Welche Bedeutung das Arbeitszeugnis bei der praktischen Personalarbeit hat, erklärte Ernst Wälter, Personalleiter der Arbonia-Forster-Holding AG in Arbon. Er stellte klar: «Das Arbeitszeugnis ist nur ein Element neben vielen anderen.» Darunter gehören das Motivationsschreiben, der Lebenslauf, Ausbildungsnachweise, das persönliche Bewerbungsgespräch oder Referenzauskünfte. Ernst Wälter empfahl, skeptisch gegenüber Arbeitszeugnissen zu sein. Lese er ein Arbeitszeugnis, berücksichtige er immer, wer das Zeugnis ausgestellt habe. Der Chef eines kleinen Handwerkbetriebs formuliere anders als die Personalfachfrau einer Grossbank. Ausserdem sei ein einzelnes Arbeitszeugnis kaum aussagekräftig. Erst die Serie von mehreren Zeugnissen gäbe ein stimmiges Bild über einen Stellenbewerber. Ein einzelnes, schlechtes Zeugnis sei deshalb nicht gravierend, wenn die restlichen überzeugen. Ein Ausreisser sei erlaubt.

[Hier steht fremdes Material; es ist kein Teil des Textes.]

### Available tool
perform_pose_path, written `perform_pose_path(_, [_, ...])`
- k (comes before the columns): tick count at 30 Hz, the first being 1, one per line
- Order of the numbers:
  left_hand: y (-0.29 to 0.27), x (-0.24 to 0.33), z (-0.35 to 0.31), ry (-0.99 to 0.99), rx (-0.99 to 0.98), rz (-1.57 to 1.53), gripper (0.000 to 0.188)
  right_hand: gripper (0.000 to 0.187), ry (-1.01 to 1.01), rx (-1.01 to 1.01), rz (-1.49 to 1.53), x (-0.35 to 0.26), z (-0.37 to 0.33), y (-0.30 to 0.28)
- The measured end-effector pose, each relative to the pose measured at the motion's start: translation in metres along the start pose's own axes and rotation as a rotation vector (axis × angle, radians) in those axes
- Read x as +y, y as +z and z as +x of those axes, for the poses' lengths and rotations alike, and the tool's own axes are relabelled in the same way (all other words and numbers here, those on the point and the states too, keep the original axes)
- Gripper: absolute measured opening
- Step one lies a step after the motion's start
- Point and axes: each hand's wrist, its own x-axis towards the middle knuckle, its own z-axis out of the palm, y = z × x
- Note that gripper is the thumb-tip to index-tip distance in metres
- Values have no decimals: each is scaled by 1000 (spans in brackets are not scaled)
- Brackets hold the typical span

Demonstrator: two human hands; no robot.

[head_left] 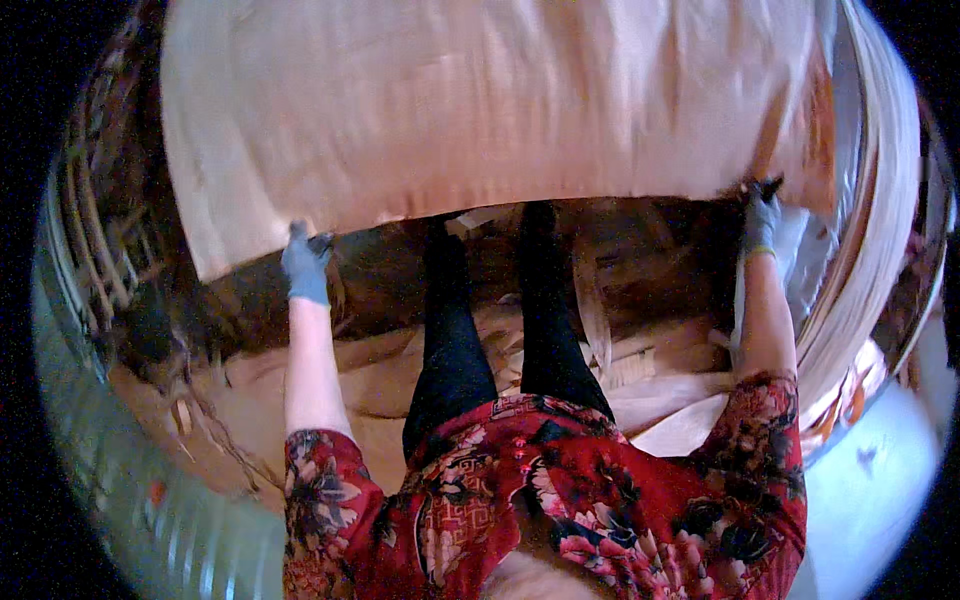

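A wide, thin, pale tan sheet of wood veneer [490, 110] spans the upper part of the head view, its near edge bowing across in front of my legs. My left hand [306, 265], in a grey glove, grips that edge close to the sheet's left corner. Toward the right end my right hand [762, 220], gloved too, is closed on the same edge; dark fingertips show on top of the veneer. Both arms reach straight forward. The sheet hides whatever lies under its far part.
Veneer scraps [680, 425] litter the floor around my legs [455, 370]. A tall stack of veneer sheets [870, 220] rises at the right. Thin strips and dark broken pieces [110, 230] crowd the left side. A pale green ribbed surface [190, 540] lies at lower left.
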Motion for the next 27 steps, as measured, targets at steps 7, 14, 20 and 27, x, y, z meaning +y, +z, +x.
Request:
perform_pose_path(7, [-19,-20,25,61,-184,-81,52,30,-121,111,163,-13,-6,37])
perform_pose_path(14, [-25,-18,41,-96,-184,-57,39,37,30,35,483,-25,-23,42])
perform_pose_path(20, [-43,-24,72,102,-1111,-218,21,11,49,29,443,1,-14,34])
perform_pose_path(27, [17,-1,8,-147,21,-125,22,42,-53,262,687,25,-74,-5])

Generell stelle sein Betrieb keine codierten Arbeitszeugnisse aus. Für Wälter ist es widersprüchlich, wenn man jemandem etwas mitteilen möchte, das ein anderer nicht verstehen soll. Deshalb plädierte er für faktengetreue, uncodierte Zeugnisse. Ein gutes Zeugnis erkenne man, und ein sehr schlechtes sei in der Regel auch schnell erkennbar. Zu allem dazwischen mache er sich gerne ein persönliches Bild. Zum Beispiel bei einem Vorstellungsgespräch.

Auf den Bauch hören

Er appellierte an den gesunden Menschenverstand. Der Gesamteindruck sei entscheidend, und bei der Beurteilung sei das Bauchgefühl wichtig. Zu guter Letzt gab Ernst Wälter den Personalverantwortlichen mit auf den Weg, beim Ausstellen eines Arbeitszeugnisses weniger den Blickwinkel des Unternehmens, dafür mehr denjenigen des zu Beurteilenden in den Mittelpunkt zu stellen. Und tendenziell wohlwollend über den scheidenden Mitarbeiter zu schreiben.